Au même instant la porte s’ouvrit et empêcha une nouvelle confidence de M. Vandernoodt.

La scène était disposée de façon à faire valoir toute figure remarquable qui entrerait, et, certainement, quand M. et madame Grandcourt se montrèrent, personne n’aurait pu prétendre qu’ils manquaient de distinction.
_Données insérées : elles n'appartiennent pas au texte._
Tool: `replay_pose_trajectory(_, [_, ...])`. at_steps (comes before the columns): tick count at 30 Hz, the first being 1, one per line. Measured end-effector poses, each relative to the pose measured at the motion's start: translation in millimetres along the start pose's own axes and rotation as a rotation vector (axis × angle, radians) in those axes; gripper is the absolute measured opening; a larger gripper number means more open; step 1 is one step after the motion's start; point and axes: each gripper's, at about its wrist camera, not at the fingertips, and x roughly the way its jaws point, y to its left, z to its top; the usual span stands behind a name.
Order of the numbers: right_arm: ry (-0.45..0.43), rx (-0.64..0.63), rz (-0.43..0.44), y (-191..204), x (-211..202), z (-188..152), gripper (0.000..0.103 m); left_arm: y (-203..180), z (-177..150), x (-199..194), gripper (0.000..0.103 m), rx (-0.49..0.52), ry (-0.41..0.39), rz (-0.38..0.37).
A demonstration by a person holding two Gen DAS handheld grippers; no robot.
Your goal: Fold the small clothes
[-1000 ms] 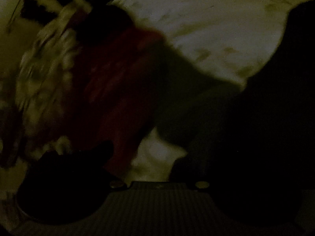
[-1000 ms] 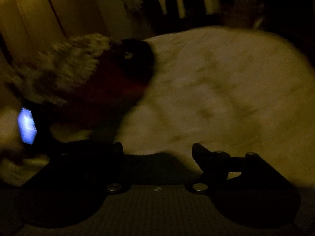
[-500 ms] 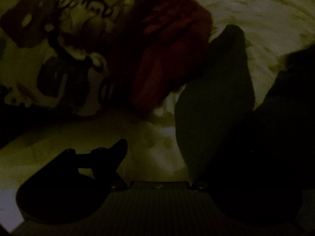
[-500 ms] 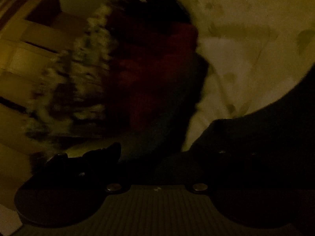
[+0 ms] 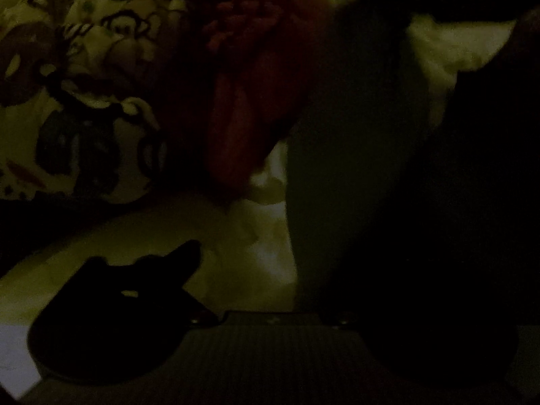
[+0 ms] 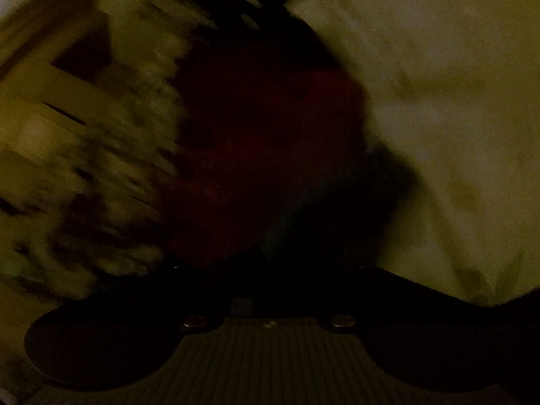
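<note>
In the left wrist view, a red garment [image 5: 243, 101] lies on the pale sheet [image 5: 141, 236], a patterned cloth [image 5: 91, 84] touching its left side and a dark garment [image 5: 354, 168] to its right. The left gripper [image 5: 270, 263] shows one finger [image 5: 182, 260] — the other hidden, so its state is unclear. In the right wrist view, blurred, the red garment [image 6: 263, 141] sits ahead of the right gripper [image 6: 270, 270] — too dark to judge.

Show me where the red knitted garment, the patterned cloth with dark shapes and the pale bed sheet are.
red knitted garment [image 5: 243, 108]: left wrist view, on its lower fold.
patterned cloth with dark shapes [image 5: 101, 77]: left wrist view, on its middle.
pale bed sheet [image 6: 449, 108]: right wrist view, on a bare part.
</note>
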Motion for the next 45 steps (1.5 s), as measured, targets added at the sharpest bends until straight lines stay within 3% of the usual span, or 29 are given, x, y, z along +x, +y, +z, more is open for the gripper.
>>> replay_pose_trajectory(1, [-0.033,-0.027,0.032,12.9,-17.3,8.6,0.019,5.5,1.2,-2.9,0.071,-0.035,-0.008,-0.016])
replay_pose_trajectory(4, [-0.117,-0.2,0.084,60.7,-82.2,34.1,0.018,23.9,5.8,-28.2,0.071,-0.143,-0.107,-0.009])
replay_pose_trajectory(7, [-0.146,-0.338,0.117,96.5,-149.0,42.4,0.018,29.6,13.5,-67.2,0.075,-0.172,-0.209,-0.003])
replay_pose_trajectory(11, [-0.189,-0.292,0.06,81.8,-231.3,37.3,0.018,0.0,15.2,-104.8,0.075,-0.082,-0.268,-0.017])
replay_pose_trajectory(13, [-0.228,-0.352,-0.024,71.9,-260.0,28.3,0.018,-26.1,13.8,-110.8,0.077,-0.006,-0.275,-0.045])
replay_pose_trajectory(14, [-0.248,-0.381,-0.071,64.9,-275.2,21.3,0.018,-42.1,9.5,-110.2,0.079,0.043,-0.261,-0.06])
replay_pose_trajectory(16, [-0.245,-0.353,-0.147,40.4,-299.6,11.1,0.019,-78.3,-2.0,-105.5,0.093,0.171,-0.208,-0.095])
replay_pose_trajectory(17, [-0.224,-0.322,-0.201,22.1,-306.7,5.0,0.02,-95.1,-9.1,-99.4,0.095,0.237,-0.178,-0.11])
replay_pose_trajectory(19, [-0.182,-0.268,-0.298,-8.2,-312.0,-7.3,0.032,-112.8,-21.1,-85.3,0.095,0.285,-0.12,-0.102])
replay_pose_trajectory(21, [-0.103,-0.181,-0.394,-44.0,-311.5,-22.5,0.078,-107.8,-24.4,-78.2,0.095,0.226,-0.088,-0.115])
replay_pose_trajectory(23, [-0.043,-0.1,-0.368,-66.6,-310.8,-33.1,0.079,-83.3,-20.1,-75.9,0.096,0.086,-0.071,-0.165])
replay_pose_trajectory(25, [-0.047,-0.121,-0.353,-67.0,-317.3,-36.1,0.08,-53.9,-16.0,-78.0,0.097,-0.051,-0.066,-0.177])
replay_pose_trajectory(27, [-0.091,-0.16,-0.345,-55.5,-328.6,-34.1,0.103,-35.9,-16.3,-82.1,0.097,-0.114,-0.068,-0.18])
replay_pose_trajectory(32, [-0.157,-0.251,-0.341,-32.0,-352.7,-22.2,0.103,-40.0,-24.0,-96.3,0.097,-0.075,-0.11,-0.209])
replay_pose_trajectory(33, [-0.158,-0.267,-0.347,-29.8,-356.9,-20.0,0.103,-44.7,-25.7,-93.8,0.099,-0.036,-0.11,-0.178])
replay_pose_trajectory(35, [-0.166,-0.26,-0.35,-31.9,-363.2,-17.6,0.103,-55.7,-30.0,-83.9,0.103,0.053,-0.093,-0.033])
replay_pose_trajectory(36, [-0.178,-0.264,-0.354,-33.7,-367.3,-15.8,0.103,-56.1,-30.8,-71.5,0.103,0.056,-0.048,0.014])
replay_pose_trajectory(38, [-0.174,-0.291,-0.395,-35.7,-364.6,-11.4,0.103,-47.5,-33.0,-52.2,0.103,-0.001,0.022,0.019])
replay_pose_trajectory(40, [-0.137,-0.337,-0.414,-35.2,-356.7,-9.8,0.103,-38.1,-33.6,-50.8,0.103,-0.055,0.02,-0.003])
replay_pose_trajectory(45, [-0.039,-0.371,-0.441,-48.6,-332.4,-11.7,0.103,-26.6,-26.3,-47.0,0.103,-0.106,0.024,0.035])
Le mari n’avait ni plus ni moins d’aise dans la perfection de sa tenue, ni plus ni moins d’impassibilité sur le visage qu’avant son mariage, et la femme qui s’appuyait sur son bras était telle que l’on pouvait s’attendre qu’il la choisirait. « Par George, s’écria M. Vandernoodt, je crois qu’elle est encore plus belle que jamais ! » Deronda était du même avis, quoiqu’il ne dît rien. Sa robe de soie blanche et ses diamants, — ceci peut paraître étrange, mais les diamants étincelaient à son cou, à ses oreilles, dans ses cheveux, — donnaient une touche plus imposante à sa beauté, qui paraissait à Deronda plus resplendissante et moins discutable, sinon plus satisfaisante, que quand il la vit pour la première fois à la table de jeu. À Diplow, il avait discerné en elle plus de ce tendre charme féminin qu’il ne s’y était attendu ; avait-elle subi un nouveau changement depuis lors ? Il se défiait de ses impressions ; mais, comme il la vit recevoir les saluts avec un air de quiétude orgueilleuse et froide et avec un sourire superficiel, il crut qu’au fond de son cœur dominait la même force démoniaque qui la possédait, lorsqu’elle le reçut avec son regard résolu en quittant la table de jeu après avoir perdu. Il n’eut pas le temps d’arriver à une conclusion, pas même de la saluer, avant l’appel pour le dîner.